Die Zahl der Frührentner, die sich Rente und Gehalt gleichzeitig auszahlen lassen, ist sprunghaft gestiegen. Nach einer neuen Studie des Instituts der deutschen Wirtschaft (IW) verdient inzwischen jeder vierte besonders langjährig Versicherte nach Rentenbeginn in nennenswertem Umfang hinzu – Tendenz stark steigend.
Der Anteil der Frührentner mit 45 und mehr Beitragsjahren, die sozialversicherungspflichtig mehr als einen Minijob hinzuverdienen, kletterte 2023 auf 25 Prozent. Im Jahr 2022 hatte dieser Wert noch bei 18 Prozent gelegen. Bei langjährig Versicherten (35 Beitragsjahre) verdoppelte sich der Anteil von 8 auf 14 Prozent.
Wegfall der Hinzuverdienstgrenze wirkt als Turbo
Hintergrund ist die vollständige Abschaffung der Hinzuverdienstgrenze für vorgezogene Altersrenten zum 1. Januar 2023. Die Politik wollte den Übergang in den Ruhestand flexibilisieren und Ältere zum Weiterarbeiten ermuntern. Tatsächlich aber sinkt das durchschnittliche Renteneintrittsalter der langjährig Versicherten seitdem leicht – und der Anteil derjenigen, die bewusst lebenslange Abschläge in Kauf nehmen, stieg von 21,7 Prozent (2020) auf 24 Prozent (2024).
Immer häufiger rechnen sich Beschäftigte, dass sie trotz dauerhafter Rentenkürzungen vom parallelen Bezug von Lohn und Rente profitieren.
„Durch die Reformen der Hinzuverdienstgrenze ist das bisherige Prinzip, dass Rente Erwerbseinkommen ersetzt, aufgehoben, da nun ein paralleler Bezug von unbegrenztem Einkommen und voller Rente möglich ist.“
Regierung will genau das Gegenteil
Die IW-Erkenntnisse stehen im scharfen Widerspruch zu den Plänen der Bundesregierung. Am 2. Juli 2026 hatte der Koalitionsausschuss unter Kanzler Friedrich Merz eine umfassende Rentenreform auf den Weg gebracht.

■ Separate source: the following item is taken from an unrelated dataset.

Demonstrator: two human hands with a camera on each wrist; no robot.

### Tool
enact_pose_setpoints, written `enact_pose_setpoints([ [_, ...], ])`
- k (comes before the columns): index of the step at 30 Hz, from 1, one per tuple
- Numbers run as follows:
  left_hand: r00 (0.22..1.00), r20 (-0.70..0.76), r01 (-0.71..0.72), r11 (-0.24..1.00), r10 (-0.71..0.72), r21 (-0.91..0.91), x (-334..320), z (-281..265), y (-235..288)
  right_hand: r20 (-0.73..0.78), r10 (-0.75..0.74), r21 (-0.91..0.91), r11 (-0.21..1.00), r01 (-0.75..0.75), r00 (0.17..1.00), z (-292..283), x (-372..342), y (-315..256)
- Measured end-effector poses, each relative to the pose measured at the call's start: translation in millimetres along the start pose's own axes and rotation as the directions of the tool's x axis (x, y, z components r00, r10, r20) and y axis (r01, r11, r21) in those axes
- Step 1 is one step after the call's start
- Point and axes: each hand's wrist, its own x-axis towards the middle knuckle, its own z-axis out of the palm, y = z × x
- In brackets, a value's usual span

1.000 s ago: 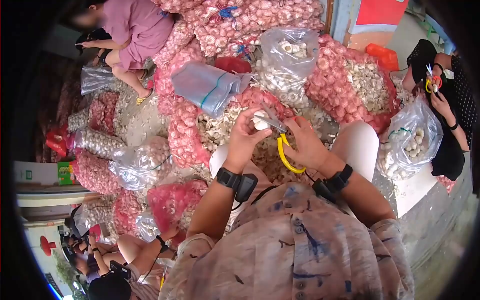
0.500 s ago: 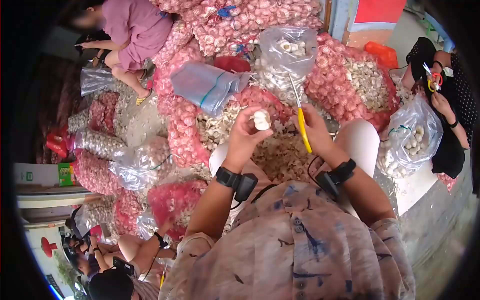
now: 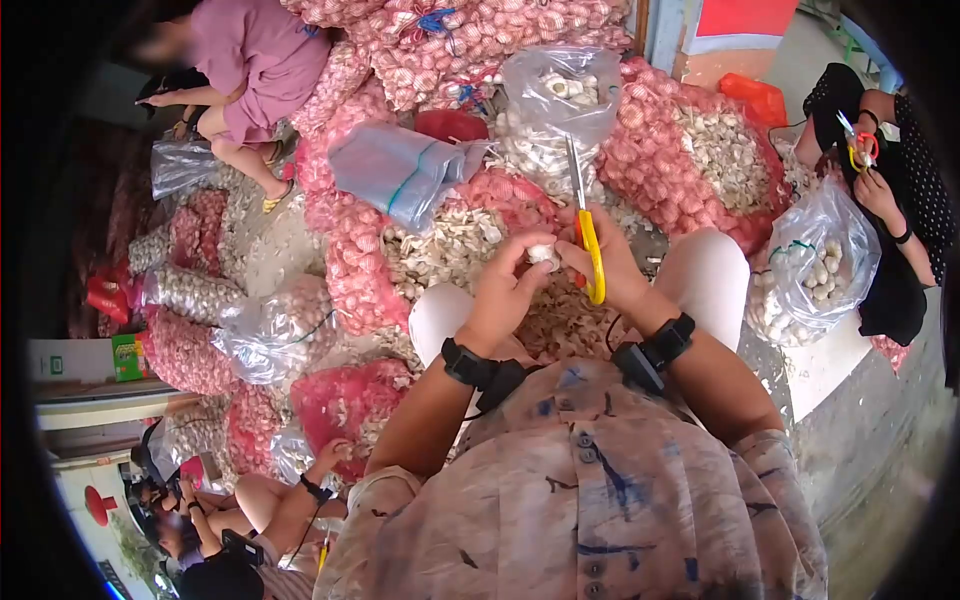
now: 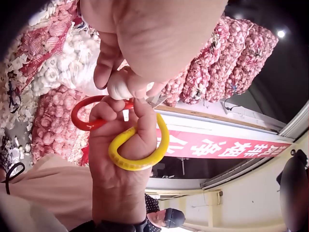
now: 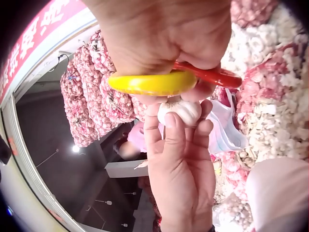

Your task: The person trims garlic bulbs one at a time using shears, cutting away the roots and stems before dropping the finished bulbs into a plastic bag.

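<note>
The left hand (image 3: 503,300) pinches a garlic bulb (image 3: 543,256) just left of the right hand (image 3: 622,272), which grips yellow-and-red-handled scissors (image 3: 597,270), blades pointing to the far side.

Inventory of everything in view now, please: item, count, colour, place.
Held garlic bulb: one, white, left fingers
Held scissors: one pair, yellow and red handles, right grip
Other scissors: one pair, red and yellow, far right
Mesh sacks: many, pink-red, all around
Filled clear bags: several, ahead and both sides
Folded plastic: one bundle, clear bluish, ahead
Green box: one, far left
Left hand: one, at bulb
Right hand: one, at scissors
</note>
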Motion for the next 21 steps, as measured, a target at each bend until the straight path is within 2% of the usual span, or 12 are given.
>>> enact_pose_setpoints([
  [2,0.997,-0.066,0.028,0.999,-0.027,0.016,1,4,4,0.008,0.044,0.002,0.999,-0.044,0.999,1,-1,0],
  [4,0.997,-0.078,0.029,0.998,-0.025,0.048,3,6,1,-0.034,-0.056,-0.018,0.998,0.056,0.998,7,-3,-5],
  [6,0.996,-0.086,0.029,0.996,-0.023,0.081,6,6,-6,-0.013,-0.091,-0.023,0.996,0.091,0.996,3,-2,0],
  [8,0.994,-0.078,-0.069,0.985,0.082,0.159,8,5,-15,0.007,-0.128,-0.028,0.991,0.128,0.992,-1,1,5],
  [11,0.994,-0.107,-0.005,0.999,0.010,0.052,7,9,-7,0.027,-0.123,-0.011,0.992,0.123,0.992,-8,5,9],
  [13,0.993,-0.121,-0.005,0.998,0.012,0.055,7,11,-4,0.049,-0.016,0.052,0.999,0.013,0.999,-12,4,9],
  [14,0.991,-0.134,-0.008,0.998,0.016,0.057,7,12,-3,0.048,-0.016,0.053,0.998,0.013,0.999,-12,3,10],
  [17,0.988,-0.146,-0.041,0.999,0.042,0.009,10,10,-14,0.027,-0.038,0.092,0.995,0.035,0.999,-6,1,6],
  [18,0.989,-0.146,-0.039,0.999,0.040,0.009,10,9,-12,0.040,-0.092,0.053,0.995,0.090,0.995,-4,0,4],
  [19,0.989,-0.142,-0.025,0.999,0.029,0.034,10,8,-8,0.055,-0.147,0.015,0.989,0.146,0.988,-3,0,3],
  [21,0.990,-0.138,-0.010,0.998,0.018,0.058,10,9,-2,0.055,-0.149,0.034,0.988,0.148,0.987,-5,1,7],
])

Kernpunkte: Die Regelaltersgrenze soll an die Lebenserwartung gekoppelt, die „Rente mit 63“ abgeschafft und der frühestmögliche Renteneintritt auf 64 Jahre angehoben werden.
Gleichzeitig führt die Koalition mit der seit Januar 2026 geltenden Aktivrente eine weitere Subvention für arbeitende Senioren ein: Wer die Regelaltersgrenze erreicht hat, kann bis zu 2.000 Euro monatlich steuerfrei hinzuverdienen.

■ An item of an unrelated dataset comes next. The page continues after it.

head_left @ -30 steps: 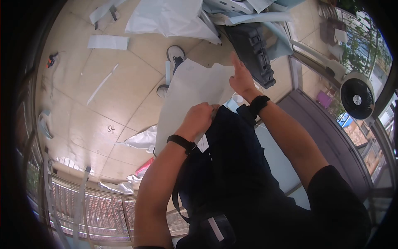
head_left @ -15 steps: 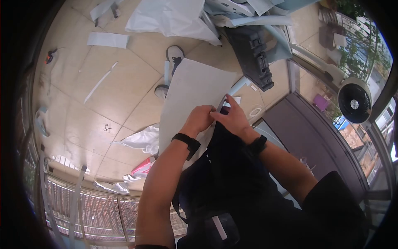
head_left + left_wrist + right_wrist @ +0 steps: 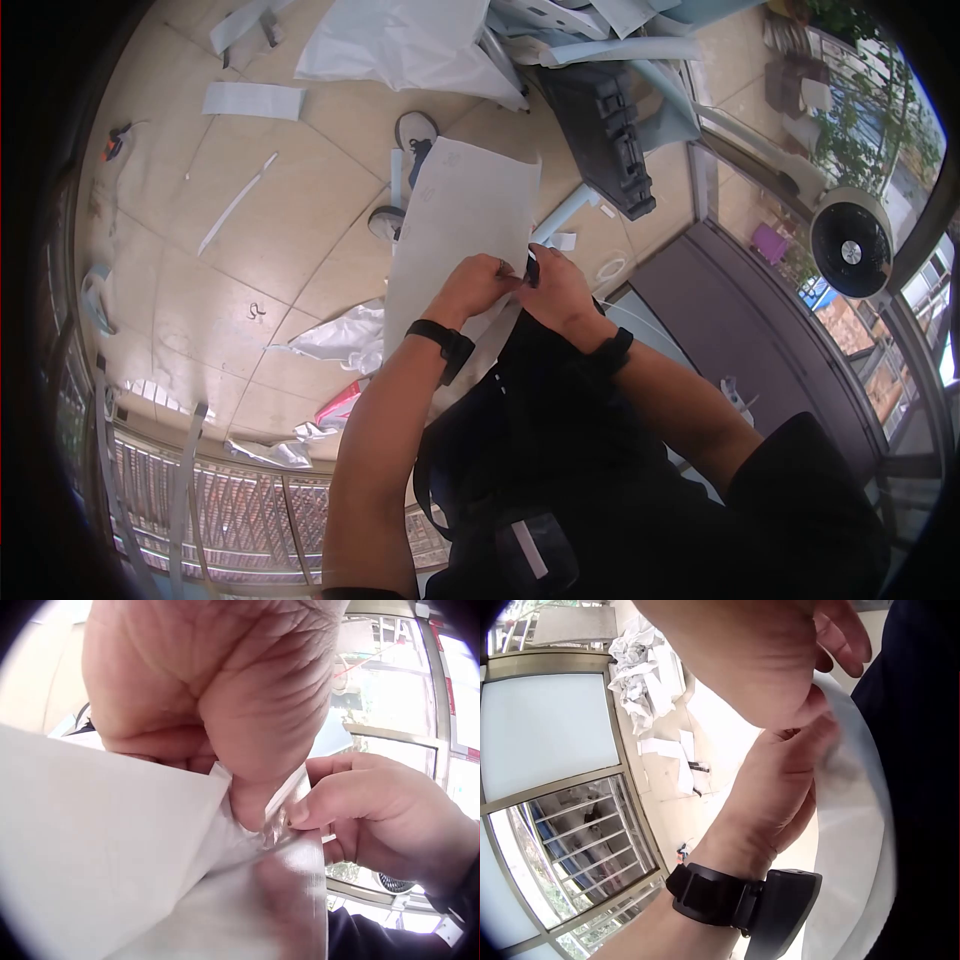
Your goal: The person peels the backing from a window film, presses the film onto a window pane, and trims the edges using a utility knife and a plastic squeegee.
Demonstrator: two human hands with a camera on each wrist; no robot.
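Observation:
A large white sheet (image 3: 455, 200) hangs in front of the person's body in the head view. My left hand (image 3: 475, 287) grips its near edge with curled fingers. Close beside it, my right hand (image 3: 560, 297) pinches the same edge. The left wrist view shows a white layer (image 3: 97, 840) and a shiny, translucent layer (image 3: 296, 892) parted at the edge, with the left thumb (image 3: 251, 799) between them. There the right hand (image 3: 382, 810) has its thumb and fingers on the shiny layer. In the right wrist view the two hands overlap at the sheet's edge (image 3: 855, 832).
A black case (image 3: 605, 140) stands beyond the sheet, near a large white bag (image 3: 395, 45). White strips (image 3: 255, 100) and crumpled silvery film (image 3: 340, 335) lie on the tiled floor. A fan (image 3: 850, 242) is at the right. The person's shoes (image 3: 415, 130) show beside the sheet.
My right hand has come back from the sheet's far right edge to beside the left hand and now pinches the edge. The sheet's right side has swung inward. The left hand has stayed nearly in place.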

„Die Regierung sendet gegensätzliche Signale an die Babyboomer: Zum einen erhöht sich bis 2031 die Regelaltersgrenze auf 67 Jahre. Zum anderen werden vorzeitige Renteneintritte für die Gemeinschaft teuer ermöglicht.“
Doppelte Belastung für die Rentenkasse
Für das ohnehin strapazierte Rentensystem bedeutet der Trend eine doppelte Belastung: Der Staat zahlt früher Rente aus, und die Kosten für die parallelen Renten steigen weiter. Schon jetzt warnt das IW, dass Beitrags- und Steuerzahler durch diese Fehlanreize deutlich stärker zur Kasse gebeten werden müssten.
Zugleich widerlegt die Studie die Hoffnung, dass die arbeitenden Frührentner dem Fachkräftemangel entgegenwirken. Selbst in dem Berufsbereich mit den meisten Hinzuverdienern – Unternehmensorganisation, Buchhaltung, Recht und Verwaltung – machen sie nur 0,3 Prozent aller Beschäftigten aus. In den vom Mangel besonders betroffenen Branchen liegt die Quote noch niedriger.
Die Regierung will das gesamte von der Alterssicherungskommission vorgelegte Reformpaket bis Ende 2026 durch den Bundestag bringen. Der Sozialverband VdK und die Gewerkschaften kündigen Widerstand an.
„Es braucht eine echte Stärkung der Rentenversicherung: durch gute Löhne, mehr Tarifbindung, verlässliche Kinderbetreuung, sichere Pflegeangebote und bessere Chancen auf dem Arbeitsmarkt.“
Eine erste gesetzliche Evaluierung der abgeschafften Hinzuverdienstgrenze ist erst für 2027 vorgesehen. Die IW-Untersuchung versteht sich als vorgezogene Mahnung: Solange Frührentner unbegrenzt hinzuverdienen können, dürfte die Zahl derer, die Rente und Gehalt kombinieren, weiter steigen – und die eigentlich gewollte Verlängerung der Lebensarbeitszeit unterlaufen.